• [What you will do] Would you pull out every line of the material that contains the string "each"?

• [Raw data]
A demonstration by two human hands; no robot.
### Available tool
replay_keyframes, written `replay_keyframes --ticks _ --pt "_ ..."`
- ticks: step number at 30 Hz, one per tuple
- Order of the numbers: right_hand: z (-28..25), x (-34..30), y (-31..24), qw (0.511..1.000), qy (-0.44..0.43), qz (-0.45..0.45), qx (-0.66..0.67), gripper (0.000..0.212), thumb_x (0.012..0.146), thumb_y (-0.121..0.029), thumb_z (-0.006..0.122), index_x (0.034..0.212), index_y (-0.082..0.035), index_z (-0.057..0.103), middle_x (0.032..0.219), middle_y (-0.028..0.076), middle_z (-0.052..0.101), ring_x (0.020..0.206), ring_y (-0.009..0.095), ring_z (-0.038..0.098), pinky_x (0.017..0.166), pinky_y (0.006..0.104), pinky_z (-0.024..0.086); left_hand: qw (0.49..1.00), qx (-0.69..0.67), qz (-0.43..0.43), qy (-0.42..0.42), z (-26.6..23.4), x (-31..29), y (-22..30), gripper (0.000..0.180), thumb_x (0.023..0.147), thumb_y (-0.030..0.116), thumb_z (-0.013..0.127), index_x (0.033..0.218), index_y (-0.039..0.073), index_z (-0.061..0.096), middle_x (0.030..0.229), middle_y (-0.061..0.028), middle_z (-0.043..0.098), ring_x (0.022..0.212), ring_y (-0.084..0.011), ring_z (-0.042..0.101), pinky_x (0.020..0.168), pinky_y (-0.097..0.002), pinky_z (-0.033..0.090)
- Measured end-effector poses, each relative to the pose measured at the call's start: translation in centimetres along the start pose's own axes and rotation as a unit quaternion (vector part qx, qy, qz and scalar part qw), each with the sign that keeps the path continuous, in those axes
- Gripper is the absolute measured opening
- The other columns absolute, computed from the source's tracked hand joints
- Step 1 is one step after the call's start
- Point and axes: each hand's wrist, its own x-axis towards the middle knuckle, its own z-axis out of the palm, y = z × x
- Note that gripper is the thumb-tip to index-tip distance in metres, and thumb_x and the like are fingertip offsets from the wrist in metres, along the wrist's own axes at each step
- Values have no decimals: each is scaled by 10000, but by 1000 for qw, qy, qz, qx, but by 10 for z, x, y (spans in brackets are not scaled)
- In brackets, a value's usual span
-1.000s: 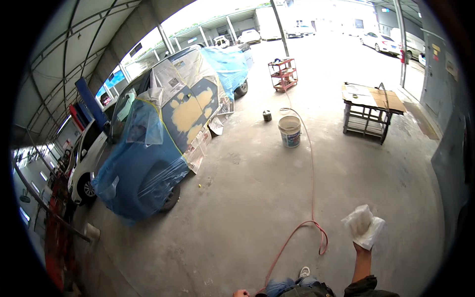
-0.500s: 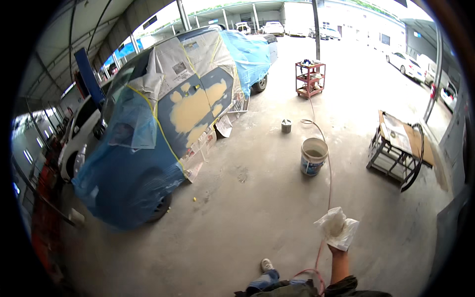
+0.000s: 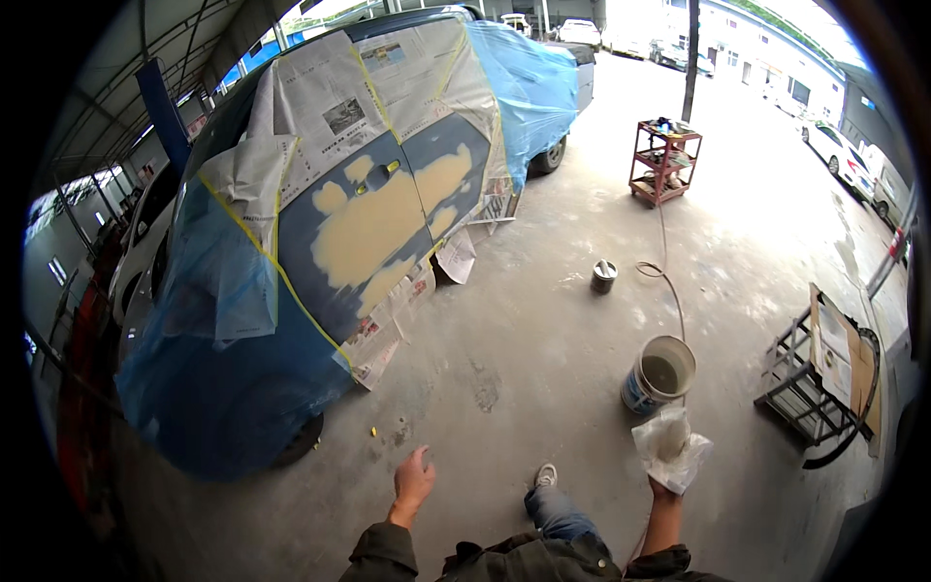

• [Response]
- Measured end-effector poses, each relative to the pose measured at the call's start: translation in centimetres along the start pose's own axes and rotation as a unit quaternion (vector part qx, qy, qz and scalar part qw), each with the sign that keeps the path continuous, in those axes
- Point and axes: each hand's wrist, its own x-axis towards the middle knuckle, its own z-axis out of the palm, y = z × x
- Note that gripper is the thumb-tip to index-tip distance in metres, and thumb_x and the like are fingertip offsets from the wrist in metres, along the wrist's own axes at each step
- Values have no decimals: each is scaled by 10000, but by 1000 for qw, qy, qz, qx, but by 10 for z, x, y (spans in brackets are not scaled)

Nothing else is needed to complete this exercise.